Margaret Louise Comingore (August 24, 1913 – December 30, 1971), known professionally as Dorothy Comingore, was an American stage and film actress.[2] When starting out in minor film roles, she was billed as Linda Winters. Before that, she appeared on stage and on radio as Kay Winters. Her breakthrough as an actress came when she starred as Susan Alexander Kane in Citizen Kane (1941), the critically acclaimed debut film of Orson Welles. However, her acting career was ended prematurely in 1951 by the Hollywood blacklist. The following year she refused to answer questions or "name names" when called before the House Un-American Activities Committee.
Early years
Margaret Louise Comingore was born in Los Angeles, but spent most of her childhood in Oakland, California.[3] In one of her first mentions in a newspaper, she was described as "a one-time Oakland school girl."[4] Her father William Paxton Comingore was an electrotyper. He was also a union organizer, which influenced her political education.[3][5] Her older sister Lucille operated a San Francisco nightclub.[6] Comingore attended the University of California, Berkeley where she studied philosophy.[7]
Film career
She lived for a while in Taos, New Mexico, and then returned to California to work in the theater.[3] In March 1938, she was noticed by Charles Chaplin in Carmel, California when she was acting in a small playhouse alongside her love interest (and probable husband) at the time, Robert Meltzer.[8][9] Chaplin was impressed with both of them and urged them to relocate to Hollywood. Whether Chaplin played a significant role in Comingore's subsequent film career is questionable. In an April 1938 profile in the Oakland Tribune, she denied being his protégé and indicated that press reports had exaggerated the limited contact she had with him and one of his assistants, Tim Durant.[4]

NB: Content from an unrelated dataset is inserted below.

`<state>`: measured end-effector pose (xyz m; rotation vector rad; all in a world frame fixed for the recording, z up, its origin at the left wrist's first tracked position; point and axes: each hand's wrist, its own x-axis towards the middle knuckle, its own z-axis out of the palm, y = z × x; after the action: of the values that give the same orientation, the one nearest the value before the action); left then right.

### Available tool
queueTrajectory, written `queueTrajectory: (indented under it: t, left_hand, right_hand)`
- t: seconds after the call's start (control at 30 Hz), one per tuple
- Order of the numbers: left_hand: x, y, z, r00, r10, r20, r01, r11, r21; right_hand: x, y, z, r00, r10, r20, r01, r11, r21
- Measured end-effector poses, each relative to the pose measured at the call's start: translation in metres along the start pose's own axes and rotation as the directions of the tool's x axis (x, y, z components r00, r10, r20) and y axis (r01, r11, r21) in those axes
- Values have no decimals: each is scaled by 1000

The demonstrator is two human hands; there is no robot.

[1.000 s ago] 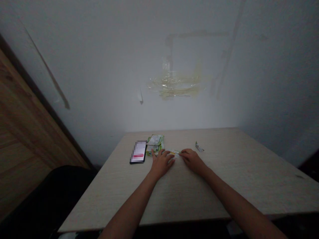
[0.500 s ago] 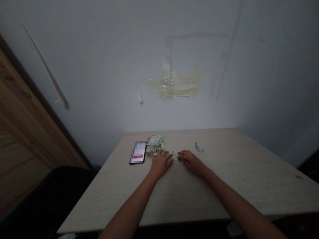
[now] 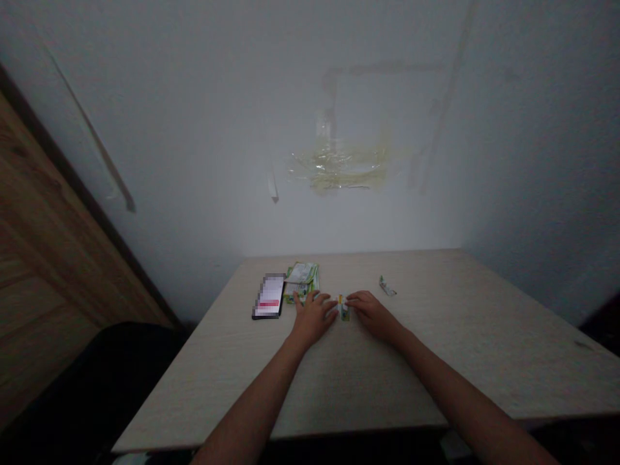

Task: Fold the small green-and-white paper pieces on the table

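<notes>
Between my hands, low over the table, is a small printed plastic wrapper (image 3: 343, 309) in white, yellow and green. My left hand (image 3: 312, 318) has its thumb and index finger at the wrapper's left edge, with the other fingers spread toward a pile of green-and-white packets (image 3: 302, 274). From the right side, my right hand (image 3: 371, 311) pinches the wrapper's other edge, its fingers bent together. Parts of the wrapper are hidden under the fingertips.
A phone (image 3: 269, 297) with a lit, blurred screen lies left of the packets. A crumpled wrapper strip (image 3: 387, 286) is on the right of the pale wooden table (image 3: 349, 381). Behind stands a wall (image 3: 203, 129) with peeling tape (image 3: 339, 169).
The wrapper between my fingers has turned from a slant to nearly upright and shows a narrower face. Both hands have stayed almost in place.
</notes>
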<state>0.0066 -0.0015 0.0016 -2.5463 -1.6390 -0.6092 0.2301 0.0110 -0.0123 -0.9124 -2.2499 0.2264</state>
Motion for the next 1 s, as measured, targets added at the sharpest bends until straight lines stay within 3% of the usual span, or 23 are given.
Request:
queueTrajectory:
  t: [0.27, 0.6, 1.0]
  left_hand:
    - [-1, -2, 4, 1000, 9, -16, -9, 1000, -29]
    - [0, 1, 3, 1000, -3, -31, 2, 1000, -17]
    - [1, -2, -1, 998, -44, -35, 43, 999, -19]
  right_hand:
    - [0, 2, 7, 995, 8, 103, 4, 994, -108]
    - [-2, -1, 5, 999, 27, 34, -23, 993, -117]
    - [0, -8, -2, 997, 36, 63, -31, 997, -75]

However, the encounter with Chaplin did stimulate her interest in film acting. Through a friend at the Carmel theater, she obtained a Hollywood agent who got her a screen test, and from there she secured a contract with Warner Bros. Initially, she played mostly bit parts, sometimes uncredited, in a series of "B movies" until Orson Welles cast her as Susan Alexander, the second wife of press tycoon Charles Foster Kane, in his debut feature film Citizen Kane (1941). By now she had switched from "Linda Winters" to her original surname "Dorothy Comingore".[10] Her performance garnered glowing reviews. The Los Angeles Times singled out Comingore as "an important acquisition for pictures".[11]The Hollywood Reporter wrote that she "is put through a range of emotions that would try any actress one could name, but she delivers without a second's let-down. Citizen Kane should make this girl a star."[12]

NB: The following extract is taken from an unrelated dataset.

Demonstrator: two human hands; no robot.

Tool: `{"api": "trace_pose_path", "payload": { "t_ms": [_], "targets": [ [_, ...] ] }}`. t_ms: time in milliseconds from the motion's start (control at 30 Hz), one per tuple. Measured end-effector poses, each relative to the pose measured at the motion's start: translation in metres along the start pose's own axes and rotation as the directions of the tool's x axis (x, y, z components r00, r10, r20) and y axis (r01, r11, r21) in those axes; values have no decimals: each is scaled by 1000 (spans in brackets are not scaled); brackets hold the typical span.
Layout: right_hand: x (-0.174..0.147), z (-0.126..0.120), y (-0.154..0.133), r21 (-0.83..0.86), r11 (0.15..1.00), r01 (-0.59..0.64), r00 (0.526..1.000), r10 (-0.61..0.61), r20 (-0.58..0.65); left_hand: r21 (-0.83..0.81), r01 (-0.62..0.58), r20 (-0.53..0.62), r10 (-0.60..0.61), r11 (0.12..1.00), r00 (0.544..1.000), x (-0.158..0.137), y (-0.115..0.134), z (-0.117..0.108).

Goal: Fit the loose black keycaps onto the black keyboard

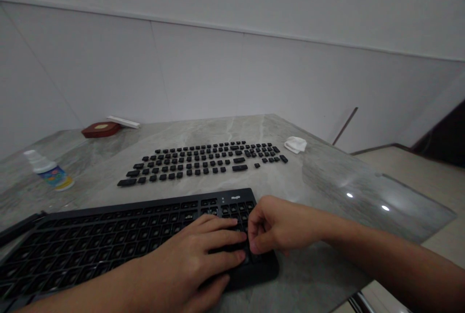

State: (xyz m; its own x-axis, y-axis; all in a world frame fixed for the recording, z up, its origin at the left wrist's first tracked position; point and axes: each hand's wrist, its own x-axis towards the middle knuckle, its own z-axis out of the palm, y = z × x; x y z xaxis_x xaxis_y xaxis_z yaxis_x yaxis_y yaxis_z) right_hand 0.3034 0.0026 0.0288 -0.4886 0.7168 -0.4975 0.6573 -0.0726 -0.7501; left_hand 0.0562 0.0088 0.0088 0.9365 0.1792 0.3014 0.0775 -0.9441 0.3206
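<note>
A black keyboard (145,228) lies at the front of the table, most of its key sockets bare of keycaps. My left hand (207,247) rests on the right part of the keyboard, fingers stretched out over the number pad. At the keyboard's right edge, my right hand (274,226) is curled with thumb and forefinger pressed together, touching the number pad's outer column. Whatever may be between those fingertips is hidden. Behind the keyboard, black keycaps (240,168) are laid out in rows on the tabletop, roughly in keyboard order.
The grey marble-look table (312,196) ends at the right. A spray bottle (51,172) stands tilted in view at left. Farther back are a reddish-brown box (101,130) and a white strip (123,122). A crumpled white cloth (295,145) lies right of the keycaps.
</note>
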Motion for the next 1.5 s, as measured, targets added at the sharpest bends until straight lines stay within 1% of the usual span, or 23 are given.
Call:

Dorothy Comingore, Orson Welles and Ray Collins in Citizen Kane
In demand from other studios but denied loanouts by her new studio employer, RKO Pictures, Comingore fell ill, was ordered to go on bed rest, was suspended by RKO, and found no suitable work on her return. William Randolph Hearst's newspapers had meanwhile damaged her reputation by claiming she possessed Communist leanings. She ended up on a government watch list for "distributing Communist literature to negroes."[13] She had also canvassed door-to-door for actor and State Assembly hopeful Albert Dekker; worked with musician Lead Belly and singer Paul Robeson to desegregate whites-only USO clubs; signed on as a co-sponsor of the Sleepy Lagoon Defense Committee;[14][15] and promoted "union solidarity". A few years later, when the House Un-American Activities Committee (HUAC) gained ascendancy, and the FBI had amassed a "thick" file on her political activities, she became a target.[13]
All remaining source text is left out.